* [Task objective]: The response is to be the full listing, set down exactly.

* [Information provided]:

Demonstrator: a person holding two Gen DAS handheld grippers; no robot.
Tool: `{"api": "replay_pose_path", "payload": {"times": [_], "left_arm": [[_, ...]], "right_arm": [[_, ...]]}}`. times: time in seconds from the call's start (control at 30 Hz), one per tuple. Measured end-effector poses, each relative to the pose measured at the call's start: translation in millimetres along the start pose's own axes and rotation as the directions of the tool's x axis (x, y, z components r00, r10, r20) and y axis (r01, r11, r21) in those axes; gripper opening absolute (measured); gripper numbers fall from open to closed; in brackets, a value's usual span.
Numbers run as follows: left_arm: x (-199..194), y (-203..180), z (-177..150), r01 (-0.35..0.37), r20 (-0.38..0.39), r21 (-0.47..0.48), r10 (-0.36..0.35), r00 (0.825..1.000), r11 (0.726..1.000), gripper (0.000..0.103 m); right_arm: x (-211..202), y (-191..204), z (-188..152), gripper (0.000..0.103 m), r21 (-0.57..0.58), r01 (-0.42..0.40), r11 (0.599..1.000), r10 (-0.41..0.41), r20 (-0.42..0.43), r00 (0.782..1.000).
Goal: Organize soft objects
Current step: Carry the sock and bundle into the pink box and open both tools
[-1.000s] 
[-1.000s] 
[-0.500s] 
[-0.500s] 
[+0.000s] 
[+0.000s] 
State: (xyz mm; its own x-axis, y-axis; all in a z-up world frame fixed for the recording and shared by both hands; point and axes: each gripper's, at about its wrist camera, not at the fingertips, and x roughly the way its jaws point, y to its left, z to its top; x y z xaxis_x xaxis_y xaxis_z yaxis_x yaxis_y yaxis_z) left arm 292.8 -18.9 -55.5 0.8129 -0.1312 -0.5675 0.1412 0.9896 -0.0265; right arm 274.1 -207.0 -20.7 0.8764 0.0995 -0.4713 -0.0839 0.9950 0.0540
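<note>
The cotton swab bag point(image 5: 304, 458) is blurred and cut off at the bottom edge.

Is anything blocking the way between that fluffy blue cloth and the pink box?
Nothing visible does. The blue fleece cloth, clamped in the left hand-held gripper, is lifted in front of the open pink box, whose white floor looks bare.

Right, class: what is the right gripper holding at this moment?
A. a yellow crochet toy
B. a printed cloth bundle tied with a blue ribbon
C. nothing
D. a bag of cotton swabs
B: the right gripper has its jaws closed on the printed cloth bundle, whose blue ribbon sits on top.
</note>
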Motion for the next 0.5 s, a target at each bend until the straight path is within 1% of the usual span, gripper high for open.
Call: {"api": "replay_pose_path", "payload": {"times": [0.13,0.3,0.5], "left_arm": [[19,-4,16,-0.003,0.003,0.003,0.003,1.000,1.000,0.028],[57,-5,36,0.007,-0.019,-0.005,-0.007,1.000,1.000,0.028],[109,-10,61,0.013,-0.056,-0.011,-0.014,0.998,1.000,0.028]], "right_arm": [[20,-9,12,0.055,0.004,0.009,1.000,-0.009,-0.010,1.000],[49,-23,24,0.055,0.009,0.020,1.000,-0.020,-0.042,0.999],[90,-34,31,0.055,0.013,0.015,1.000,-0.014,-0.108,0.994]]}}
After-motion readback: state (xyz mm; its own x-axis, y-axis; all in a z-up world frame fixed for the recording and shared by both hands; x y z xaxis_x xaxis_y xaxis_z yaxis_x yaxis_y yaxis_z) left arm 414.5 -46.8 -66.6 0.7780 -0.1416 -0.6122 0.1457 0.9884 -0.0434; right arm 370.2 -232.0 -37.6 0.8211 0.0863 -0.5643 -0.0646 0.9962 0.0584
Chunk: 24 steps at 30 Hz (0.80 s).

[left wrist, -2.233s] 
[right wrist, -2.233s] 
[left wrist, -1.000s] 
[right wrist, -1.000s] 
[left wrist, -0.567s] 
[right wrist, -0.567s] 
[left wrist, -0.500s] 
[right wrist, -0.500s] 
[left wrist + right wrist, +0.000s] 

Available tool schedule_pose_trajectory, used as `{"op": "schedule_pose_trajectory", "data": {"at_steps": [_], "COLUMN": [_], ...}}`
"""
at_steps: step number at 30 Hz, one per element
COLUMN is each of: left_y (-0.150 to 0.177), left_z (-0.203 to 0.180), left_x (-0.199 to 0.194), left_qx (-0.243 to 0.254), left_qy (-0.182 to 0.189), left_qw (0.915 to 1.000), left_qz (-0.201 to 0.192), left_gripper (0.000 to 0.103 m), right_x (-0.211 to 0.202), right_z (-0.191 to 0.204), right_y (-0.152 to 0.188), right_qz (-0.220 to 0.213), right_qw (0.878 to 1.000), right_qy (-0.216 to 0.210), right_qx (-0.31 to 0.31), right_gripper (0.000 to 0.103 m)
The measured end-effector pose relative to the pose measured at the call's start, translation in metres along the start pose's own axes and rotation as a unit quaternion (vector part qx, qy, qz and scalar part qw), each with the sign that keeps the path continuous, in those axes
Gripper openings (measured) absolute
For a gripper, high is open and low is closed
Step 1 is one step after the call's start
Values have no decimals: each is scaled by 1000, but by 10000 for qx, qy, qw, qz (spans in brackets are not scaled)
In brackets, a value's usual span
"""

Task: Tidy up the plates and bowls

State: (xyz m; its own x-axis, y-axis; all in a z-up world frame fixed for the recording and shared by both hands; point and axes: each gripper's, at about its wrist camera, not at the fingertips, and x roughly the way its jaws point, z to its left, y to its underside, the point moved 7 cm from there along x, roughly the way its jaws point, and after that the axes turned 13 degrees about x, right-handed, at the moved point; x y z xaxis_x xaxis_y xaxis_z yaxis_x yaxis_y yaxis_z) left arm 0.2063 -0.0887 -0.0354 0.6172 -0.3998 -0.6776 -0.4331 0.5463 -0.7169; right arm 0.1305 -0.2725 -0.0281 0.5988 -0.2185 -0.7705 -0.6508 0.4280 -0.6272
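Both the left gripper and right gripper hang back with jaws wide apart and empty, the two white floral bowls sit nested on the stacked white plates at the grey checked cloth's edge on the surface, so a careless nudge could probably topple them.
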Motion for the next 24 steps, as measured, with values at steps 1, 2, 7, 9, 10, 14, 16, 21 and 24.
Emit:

* [Solution for this exercise]:
Demonstrator: a person holding two Gen DAS handheld grippers; no robot.
Tool: `{"api": "replay_pose_path", "payload": {"times": [_], "left_arm": [[_, ...]], "right_arm": [[_, ...]]}}`. times: time in seconds from the call's start (control at 30 Hz), one per tuple. Measured end-effector poses, each relative to the pose measured at the call's start: translation in millimetres along the start pose's own axes and rotation as the directions of the tool's x axis (x, y, z components r00, r10, r20) and y axis (r01, r11, r21) in those axes; gripper opening absolute (measured); gripper numbers fall from open to closed; in brackets, a value's usual span.
Numbers run as follows: left_arm: x (-199..194), y (-203..180), z (-177..150), r01 (-0.35..0.37), r20 (-0.38..0.39), r21 (-0.47..0.48), r10 (-0.36..0.35), r00 (0.825..1.000), r11 (0.726..1.000), gripper (0.000..0.103 m); right_arm: x (-211..202), y (-191..204), z (-188..152), gripper (0.000..0.103 m), r21 (-0.57..0.58), r01 (-0.42..0.40), r11 (0.599..1.000), r10 (-0.41..0.41), r20 (-0.42..0.43), r00 (0.782..1.000).
Goal: Organize soft objects
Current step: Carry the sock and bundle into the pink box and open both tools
[-1.000s] 
[-1.000s] 
[-0.500s] 
[-0.500s] 
[+0.000s] 
[+0.000s] 
State: (xyz mm; its own x-axis, y-axis; all in a z-up world frame fixed for the recording and shared by both hands; point and axes: each gripper's, at about its wrist camera, not at the fingertips, and x roughly the way its jaws point, y to its left, z to its top; x y z xaxis_x xaxis_y xaxis_z yaxis_x yaxis_y yaxis_z) left arm 292.8 -18.9 -55.5 0.8129 -0.1312 -0.5675 0.1412 0.9896 -0.0265; right arm 274.1 -207.0 -20.7 0.8764 0.0995 -0.4713 -0.0839 0.9950 0.0540
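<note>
The cotton swab bag point(image 5: 304, 458) is blurred and cut off at the bottom edge.

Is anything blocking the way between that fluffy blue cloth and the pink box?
Nothing visible does. The blue fleece cloth, clamped in the left hand-held gripper, is lifted in front of the open pink box, whose white floor looks bare.

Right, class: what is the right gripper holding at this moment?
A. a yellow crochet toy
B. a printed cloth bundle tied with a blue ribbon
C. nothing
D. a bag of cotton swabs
B: the right gripper has its jaws closed on the printed cloth bundle, whose blue ribbon sits on top.
</note>
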Motion for the next 0.5 s, a target at each bend until the straight path is within 1% of the usual span, gripper high for open.
Call: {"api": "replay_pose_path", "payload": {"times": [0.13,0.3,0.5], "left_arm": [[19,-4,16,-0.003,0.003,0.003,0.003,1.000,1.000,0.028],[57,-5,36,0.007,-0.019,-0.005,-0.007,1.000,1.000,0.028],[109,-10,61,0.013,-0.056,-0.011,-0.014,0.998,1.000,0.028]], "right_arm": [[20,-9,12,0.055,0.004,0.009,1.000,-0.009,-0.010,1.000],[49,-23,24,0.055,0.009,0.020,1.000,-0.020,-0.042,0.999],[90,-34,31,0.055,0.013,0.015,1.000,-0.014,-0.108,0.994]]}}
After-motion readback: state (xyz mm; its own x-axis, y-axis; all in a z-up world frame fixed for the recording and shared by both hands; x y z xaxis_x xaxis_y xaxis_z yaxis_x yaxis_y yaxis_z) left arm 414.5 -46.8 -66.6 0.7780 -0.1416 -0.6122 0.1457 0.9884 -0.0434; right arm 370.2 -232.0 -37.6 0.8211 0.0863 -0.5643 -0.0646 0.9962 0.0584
Chunk: 24 steps at 30 Hz (0.80 s).

[left wrist, -2.233s] 
[right wrist, -2.233s] 
[left wrist, -1.000s] 
[right wrist, -1.000s] 
[left wrist, -0.567s] 
[right wrist, -0.567s] 
[left wrist, -0.500s] 
[right wrist, -0.500s] 
[left wrist + right wrist, +0.000s] 

Available tool schedule_pose_trajectory, used as `{"op": "schedule_pose_trajectory", "data": {"at_steps": [_], "COLUMN": [_], ...}}`
"""
at_steps: step number at 30 Hz, one per element
COLUMN is each of: left_y (-0.150 to 0.177), left_z (-0.203 to 0.180), left_x (-0.199 to 0.194), left_qx (-0.243 to 0.254), left_qy (-0.182 to 0.189), left_qw (0.915 to 1.000), left_qz (-0.201 to 0.192), left_gripper (0.000 to 0.103 m), right_x (-0.211 to 0.202), right_z (-0.191 to 0.204), right_y (-0.152 to 0.188), right_qz (-0.220 to 0.213), right_qw (0.878 to 1.000), right_qy (-0.216 to 0.210), right_qx (-0.31 to 0.31), right_gripper (0.000 to 0.103 m)
The measured end-effector pose relative to the pose measured at the call's start, translation in metres along the start pose's own axes and rotation as a unit quaternion (vector part qx, qy, qz and scalar part qw), each with the sign that keeps the path continuous, in those axes
Gripper openings (measured) absolute
For a gripper, high is open and low is closed
Step 1 is one step after the call's start
Values have no decimals: each is scaled by 1000, but by 10000 for qx, qy, qw, qz (spans in brackets are not scaled)
In brackets, a value's usual span
"""

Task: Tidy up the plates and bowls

State: (xyz m; its own x-axis, y-axis; all in a z-up world frame fixed for the recording and shared by both hands; point and axes: each gripper's, at about its wrist camera, not at the fingertips, and x roughly the way its jaws point, z to its left, y to its underside, the point moved 7 cm from there along x, roughly the way its jaws point, and after that the axes turned 13 degrees about x, right-handed, at the moved point; x y z xaxis_x xaxis_y xaxis_z yaxis_x yaxis_y yaxis_z) left arm 0.2063 -0.0887 -0.0354 0.6172 -0.3998 -0.6776 -0.4331 0.5463 -0.7169; right arm 0.1305 -0.2725 -0.0281 0.5988 -0.2185 -0.7705 -0.6508 0.4280 -0.6272
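Both the left gripper and right gripper hang back with jaws wide apart and empty, the two white floral bowls sit nested on the stacked white plates at the grey checked cloth's edge on the surface, so a careless nudge could probably topple them.
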Motion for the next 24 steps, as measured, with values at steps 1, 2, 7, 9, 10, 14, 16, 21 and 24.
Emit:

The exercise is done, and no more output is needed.